◆ **Try it**
Take the entries below and print only the lines from the one with "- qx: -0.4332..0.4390" through the one with "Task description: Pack", exactly as they stand, both ends included.

Records from a data collection:
[Start of Attachment]

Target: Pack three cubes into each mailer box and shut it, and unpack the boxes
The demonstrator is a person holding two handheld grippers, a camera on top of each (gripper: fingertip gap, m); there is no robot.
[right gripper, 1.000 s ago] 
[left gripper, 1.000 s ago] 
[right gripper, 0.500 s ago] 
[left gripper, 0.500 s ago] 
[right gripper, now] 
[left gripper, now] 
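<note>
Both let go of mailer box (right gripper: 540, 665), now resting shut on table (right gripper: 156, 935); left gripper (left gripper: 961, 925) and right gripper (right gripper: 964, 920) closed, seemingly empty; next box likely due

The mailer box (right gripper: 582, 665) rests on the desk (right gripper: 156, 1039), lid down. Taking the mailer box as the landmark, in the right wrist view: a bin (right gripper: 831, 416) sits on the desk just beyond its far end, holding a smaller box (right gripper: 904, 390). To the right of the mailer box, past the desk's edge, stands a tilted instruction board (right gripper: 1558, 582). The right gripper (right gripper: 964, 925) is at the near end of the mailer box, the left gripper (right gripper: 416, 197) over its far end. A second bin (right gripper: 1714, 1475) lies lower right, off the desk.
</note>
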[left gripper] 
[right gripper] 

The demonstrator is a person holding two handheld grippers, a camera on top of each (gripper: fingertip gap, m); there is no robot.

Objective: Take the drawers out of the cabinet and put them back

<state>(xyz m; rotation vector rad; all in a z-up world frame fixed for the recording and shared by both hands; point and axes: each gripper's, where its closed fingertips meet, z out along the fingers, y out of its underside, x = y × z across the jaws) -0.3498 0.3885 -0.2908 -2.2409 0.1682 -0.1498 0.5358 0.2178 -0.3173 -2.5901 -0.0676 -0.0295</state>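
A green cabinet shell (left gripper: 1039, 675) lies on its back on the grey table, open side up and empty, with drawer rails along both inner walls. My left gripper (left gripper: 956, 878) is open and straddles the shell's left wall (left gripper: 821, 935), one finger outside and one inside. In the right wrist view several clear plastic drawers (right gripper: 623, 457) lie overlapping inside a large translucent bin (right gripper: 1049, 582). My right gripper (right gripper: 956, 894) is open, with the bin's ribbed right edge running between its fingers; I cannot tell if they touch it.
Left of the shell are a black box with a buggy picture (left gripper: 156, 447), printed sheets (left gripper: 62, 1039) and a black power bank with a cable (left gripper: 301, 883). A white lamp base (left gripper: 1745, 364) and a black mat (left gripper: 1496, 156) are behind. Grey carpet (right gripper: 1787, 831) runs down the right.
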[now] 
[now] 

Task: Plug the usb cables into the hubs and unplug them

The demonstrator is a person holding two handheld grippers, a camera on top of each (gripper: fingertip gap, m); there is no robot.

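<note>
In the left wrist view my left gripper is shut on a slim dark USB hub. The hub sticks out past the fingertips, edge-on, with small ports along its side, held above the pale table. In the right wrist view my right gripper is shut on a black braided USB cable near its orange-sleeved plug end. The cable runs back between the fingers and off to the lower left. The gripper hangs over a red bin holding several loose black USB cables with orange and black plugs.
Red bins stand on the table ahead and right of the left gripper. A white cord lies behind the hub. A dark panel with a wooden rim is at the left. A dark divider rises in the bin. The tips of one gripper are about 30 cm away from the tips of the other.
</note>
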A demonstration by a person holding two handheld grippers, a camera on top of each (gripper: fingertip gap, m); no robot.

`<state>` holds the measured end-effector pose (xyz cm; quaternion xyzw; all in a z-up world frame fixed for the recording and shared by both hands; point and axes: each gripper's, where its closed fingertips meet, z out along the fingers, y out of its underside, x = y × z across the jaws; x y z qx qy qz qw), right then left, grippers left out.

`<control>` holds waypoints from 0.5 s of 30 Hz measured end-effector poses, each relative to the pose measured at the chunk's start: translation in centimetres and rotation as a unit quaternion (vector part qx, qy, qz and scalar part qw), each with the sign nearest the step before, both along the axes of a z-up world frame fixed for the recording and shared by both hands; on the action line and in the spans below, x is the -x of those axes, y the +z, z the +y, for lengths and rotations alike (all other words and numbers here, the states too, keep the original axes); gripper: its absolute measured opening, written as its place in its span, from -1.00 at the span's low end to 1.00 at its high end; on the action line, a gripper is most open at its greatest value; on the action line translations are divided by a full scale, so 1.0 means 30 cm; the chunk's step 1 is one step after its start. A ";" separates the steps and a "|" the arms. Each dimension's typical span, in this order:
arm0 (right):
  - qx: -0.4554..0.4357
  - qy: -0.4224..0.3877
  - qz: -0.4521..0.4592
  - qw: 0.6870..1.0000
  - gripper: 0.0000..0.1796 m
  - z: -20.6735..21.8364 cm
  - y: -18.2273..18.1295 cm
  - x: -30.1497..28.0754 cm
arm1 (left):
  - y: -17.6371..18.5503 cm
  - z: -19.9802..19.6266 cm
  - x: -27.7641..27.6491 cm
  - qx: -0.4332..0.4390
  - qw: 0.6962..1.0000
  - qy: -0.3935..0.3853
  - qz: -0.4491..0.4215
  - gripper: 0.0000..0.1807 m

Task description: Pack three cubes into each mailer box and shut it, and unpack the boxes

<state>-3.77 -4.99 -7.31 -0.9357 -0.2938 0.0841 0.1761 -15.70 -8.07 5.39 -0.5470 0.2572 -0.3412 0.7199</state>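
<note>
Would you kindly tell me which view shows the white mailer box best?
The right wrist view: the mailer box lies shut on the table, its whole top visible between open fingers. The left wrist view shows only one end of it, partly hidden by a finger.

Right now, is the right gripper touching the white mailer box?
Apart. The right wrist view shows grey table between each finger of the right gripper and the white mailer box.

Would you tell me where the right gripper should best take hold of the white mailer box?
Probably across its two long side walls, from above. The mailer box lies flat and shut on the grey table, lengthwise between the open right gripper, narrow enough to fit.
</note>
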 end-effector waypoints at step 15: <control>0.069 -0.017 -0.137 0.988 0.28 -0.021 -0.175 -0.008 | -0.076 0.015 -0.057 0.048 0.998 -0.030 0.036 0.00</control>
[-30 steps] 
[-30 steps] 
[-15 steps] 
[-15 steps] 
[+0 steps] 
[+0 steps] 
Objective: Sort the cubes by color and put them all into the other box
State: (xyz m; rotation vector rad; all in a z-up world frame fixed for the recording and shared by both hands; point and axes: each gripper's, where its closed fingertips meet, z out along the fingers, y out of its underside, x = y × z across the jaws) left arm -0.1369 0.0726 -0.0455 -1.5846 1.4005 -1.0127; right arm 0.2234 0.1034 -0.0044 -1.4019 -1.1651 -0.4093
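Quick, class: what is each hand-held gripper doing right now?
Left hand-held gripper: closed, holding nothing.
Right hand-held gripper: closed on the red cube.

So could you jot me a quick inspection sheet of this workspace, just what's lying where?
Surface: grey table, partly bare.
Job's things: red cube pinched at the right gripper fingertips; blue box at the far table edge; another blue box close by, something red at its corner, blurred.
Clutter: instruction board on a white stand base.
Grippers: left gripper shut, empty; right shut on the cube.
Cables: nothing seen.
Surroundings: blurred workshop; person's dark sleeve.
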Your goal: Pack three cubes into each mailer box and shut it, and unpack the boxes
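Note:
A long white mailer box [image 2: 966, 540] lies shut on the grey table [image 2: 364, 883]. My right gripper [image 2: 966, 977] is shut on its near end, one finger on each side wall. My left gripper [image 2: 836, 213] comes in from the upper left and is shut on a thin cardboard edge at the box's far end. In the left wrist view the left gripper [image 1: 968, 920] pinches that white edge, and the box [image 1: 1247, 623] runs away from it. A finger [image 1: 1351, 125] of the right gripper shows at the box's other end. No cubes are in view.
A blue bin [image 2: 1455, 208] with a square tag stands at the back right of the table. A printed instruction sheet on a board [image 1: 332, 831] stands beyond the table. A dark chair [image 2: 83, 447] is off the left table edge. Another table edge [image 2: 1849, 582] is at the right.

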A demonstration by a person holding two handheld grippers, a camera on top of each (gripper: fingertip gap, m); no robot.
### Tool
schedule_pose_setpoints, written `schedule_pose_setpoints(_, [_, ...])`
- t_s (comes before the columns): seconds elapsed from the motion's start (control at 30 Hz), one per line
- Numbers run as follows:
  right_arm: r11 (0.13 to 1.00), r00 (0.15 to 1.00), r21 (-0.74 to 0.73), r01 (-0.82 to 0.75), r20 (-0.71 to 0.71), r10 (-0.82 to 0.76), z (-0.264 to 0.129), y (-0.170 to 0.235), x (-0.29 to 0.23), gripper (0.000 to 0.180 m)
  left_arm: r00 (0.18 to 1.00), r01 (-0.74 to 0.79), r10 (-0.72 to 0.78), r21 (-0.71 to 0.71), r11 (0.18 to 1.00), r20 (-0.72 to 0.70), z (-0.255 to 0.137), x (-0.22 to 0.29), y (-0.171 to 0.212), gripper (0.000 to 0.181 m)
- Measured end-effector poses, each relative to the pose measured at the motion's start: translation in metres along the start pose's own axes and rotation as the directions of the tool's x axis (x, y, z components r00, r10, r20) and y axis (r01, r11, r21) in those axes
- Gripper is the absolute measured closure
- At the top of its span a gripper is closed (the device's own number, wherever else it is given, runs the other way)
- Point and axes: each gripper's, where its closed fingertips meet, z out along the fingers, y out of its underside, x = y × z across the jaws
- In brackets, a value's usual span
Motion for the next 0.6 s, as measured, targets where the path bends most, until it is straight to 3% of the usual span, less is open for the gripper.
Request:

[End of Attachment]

◆ **Exercise result**
  - qx: -0.4332..0.4390
  - qw: 0.6962..1.0000
  - qy: -0.3935..0.3853
  - qz: -0.4491..0.4215
  - gripper: 0.0000..0.1807 m

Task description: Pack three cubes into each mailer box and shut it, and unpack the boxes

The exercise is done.